Take the lines below between the one holding "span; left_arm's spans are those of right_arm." and the one holding "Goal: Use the", inclusive, and copy them exactly. Add nothing.

[Stored items from a collection]
________________________
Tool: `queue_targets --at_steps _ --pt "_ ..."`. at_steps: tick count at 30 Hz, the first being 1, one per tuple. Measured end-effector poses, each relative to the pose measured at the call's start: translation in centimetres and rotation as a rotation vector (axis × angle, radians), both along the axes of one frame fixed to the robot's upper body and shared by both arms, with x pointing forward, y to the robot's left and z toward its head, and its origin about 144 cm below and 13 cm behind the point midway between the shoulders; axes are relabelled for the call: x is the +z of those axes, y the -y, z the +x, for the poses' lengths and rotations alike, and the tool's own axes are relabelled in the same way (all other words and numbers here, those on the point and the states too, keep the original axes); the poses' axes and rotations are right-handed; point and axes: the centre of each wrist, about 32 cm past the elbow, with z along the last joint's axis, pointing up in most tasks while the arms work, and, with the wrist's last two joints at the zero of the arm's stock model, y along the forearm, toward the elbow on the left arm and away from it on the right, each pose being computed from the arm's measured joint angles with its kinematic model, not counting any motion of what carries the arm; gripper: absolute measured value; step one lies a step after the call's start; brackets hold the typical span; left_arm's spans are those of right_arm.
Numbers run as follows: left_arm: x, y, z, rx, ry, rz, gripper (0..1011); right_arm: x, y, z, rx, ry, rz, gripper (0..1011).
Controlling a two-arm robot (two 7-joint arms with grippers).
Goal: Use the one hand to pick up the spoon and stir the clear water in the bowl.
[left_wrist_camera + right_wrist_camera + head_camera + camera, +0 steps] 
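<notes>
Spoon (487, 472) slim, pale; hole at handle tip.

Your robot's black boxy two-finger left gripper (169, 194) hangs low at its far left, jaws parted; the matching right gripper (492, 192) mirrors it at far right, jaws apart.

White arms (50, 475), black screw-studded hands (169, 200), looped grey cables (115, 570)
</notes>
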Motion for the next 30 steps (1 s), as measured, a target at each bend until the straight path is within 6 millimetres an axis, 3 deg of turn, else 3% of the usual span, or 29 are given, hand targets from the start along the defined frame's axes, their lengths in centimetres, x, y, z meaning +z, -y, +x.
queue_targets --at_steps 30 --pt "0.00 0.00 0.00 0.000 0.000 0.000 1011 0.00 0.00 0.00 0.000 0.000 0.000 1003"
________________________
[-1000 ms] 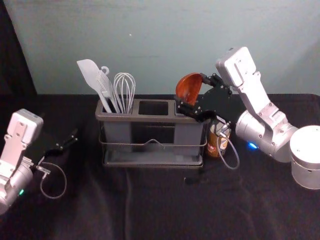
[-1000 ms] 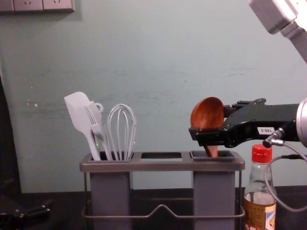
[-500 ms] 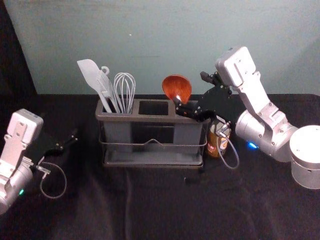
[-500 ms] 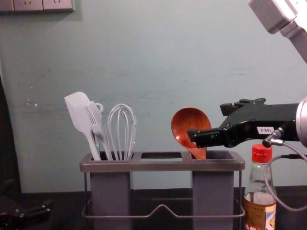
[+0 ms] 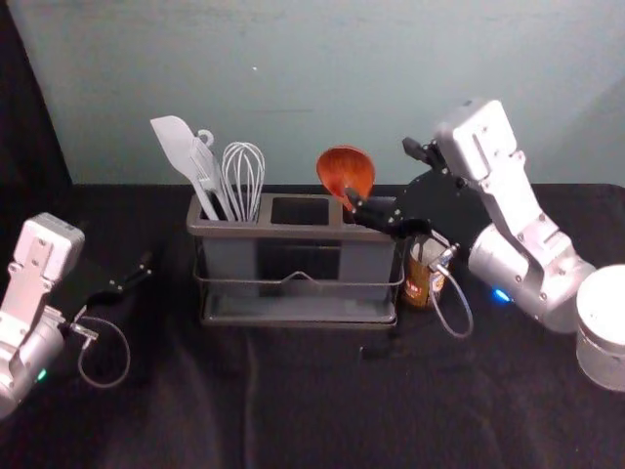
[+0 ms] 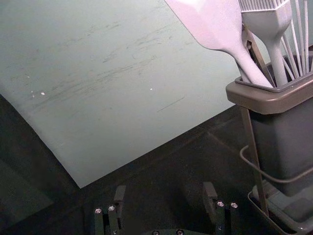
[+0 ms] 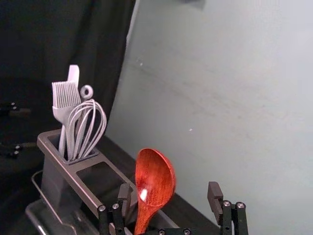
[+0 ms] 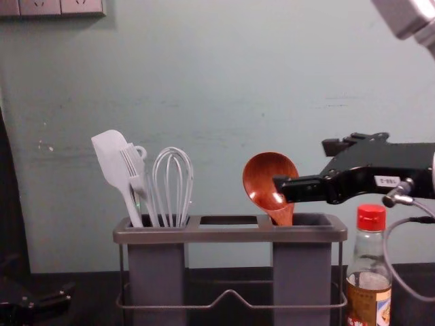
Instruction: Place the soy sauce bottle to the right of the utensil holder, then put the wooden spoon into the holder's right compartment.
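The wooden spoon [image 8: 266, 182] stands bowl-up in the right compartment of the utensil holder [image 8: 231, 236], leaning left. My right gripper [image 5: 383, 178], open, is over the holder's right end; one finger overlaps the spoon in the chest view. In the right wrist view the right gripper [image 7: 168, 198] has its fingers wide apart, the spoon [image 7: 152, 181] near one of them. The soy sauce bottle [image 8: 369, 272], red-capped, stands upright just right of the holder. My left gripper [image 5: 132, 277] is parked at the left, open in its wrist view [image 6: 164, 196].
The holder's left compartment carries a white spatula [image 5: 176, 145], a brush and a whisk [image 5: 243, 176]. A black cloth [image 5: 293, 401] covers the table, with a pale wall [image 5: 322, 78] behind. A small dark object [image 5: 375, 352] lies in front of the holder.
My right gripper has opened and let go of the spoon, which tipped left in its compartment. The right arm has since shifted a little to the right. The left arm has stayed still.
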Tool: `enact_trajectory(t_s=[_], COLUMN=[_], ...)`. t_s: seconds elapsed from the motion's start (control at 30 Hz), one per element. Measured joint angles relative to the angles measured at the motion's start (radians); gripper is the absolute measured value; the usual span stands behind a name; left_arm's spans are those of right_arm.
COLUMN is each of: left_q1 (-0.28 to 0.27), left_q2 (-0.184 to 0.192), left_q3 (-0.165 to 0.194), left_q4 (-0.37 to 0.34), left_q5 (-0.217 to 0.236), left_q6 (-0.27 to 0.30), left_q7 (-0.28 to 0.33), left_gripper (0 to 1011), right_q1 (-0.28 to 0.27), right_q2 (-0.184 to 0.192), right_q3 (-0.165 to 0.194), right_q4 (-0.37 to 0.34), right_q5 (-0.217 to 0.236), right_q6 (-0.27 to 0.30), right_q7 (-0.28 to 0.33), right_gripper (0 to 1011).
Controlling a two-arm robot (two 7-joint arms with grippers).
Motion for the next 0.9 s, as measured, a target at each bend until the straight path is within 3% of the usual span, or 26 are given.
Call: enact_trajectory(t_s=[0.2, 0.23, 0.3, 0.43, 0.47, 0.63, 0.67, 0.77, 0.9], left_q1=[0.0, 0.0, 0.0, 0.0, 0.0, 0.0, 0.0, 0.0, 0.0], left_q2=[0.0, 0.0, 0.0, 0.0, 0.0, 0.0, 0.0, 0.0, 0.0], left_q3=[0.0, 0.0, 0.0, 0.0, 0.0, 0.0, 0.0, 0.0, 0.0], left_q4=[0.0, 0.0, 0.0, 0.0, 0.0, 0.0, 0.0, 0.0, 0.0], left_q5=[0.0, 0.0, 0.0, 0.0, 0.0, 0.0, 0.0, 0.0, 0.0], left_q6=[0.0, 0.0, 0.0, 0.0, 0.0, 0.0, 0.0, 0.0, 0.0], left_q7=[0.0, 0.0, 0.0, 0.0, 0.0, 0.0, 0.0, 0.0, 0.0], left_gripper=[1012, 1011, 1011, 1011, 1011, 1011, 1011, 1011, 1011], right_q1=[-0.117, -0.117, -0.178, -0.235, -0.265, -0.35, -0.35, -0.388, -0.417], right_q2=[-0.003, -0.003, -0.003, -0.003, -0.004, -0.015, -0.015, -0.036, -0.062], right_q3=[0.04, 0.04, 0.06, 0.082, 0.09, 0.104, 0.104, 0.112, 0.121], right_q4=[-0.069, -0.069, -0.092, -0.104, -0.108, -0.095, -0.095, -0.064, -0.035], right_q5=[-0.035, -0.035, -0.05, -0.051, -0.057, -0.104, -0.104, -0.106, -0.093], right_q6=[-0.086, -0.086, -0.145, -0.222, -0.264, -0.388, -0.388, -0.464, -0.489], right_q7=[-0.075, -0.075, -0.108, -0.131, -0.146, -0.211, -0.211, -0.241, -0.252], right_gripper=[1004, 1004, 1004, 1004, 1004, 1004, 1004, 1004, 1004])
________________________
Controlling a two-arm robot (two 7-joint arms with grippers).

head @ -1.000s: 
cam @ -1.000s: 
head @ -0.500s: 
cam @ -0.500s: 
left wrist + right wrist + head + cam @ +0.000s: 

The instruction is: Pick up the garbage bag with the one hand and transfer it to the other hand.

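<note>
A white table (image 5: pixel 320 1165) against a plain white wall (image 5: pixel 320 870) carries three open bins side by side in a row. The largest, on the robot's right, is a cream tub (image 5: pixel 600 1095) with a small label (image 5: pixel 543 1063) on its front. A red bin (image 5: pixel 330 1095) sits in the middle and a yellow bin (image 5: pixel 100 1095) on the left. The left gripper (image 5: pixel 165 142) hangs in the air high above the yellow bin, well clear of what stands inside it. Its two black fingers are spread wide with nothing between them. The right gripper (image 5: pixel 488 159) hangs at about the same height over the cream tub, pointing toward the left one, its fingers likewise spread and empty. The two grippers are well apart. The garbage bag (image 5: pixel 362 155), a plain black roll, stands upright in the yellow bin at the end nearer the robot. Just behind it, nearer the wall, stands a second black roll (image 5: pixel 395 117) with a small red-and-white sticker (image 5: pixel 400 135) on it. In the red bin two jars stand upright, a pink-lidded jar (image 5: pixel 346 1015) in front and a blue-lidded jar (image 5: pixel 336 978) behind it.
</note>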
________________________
Completed task
Tool: `queue_targets --at_steps _ --pt "_ ..."`. at_steps: tick count at 30 Hz, the first being 1, one per tuple. Measured end-effector poses, each relative to the pose measured at the call's start: translation in centimetres and rotation as a rotation vector (axis × angle, radians), both along the axes of one frame fixed to the robot's upper body and shared by both arms, with x pointing forward, y to the robot's left and z toward its head, and its origin about 144 cm below and 13 cm behind the point midway between the shoulders; axes are relabelled for the call: x is the +z of those axes, y the -y, z the +x, for the poses' lengths and rotations alike, and the tool's own axes are relabelled in the same way (all other words and numbers here, those on the point and the states too, keep the original axes); the poses' axes and rotations are right-handed; point and axes: the centre of each wrist, about 32 cm past the elbow, with z along the last joint's axis, pointing up in most tasks while the arms work, and, with the wrist's last two joints at the zero of the arm's stock model, y along the forearm, toward the elbow on the left arm and away from it on the right, each pose being computed from the arm's measured joint angles with its kinematic model, not counting any motion of what carries the arm; gripper: absolute measured value; step one lies a step after the call's start; brackets hold the typical span; left_arm's spans are those of right_arm.
Numbers run as follows: left_arm: x, y, z, rx, ry, rz, gripper (0..1011); right_arm: x, y, z, rx, ry, rz, gripper (0..1011).
Controlling a two-arm robot (two 7-joint arms with grippers).
Goal: Use the one hand to pick up the spoon and stir the clear water in the bowl.

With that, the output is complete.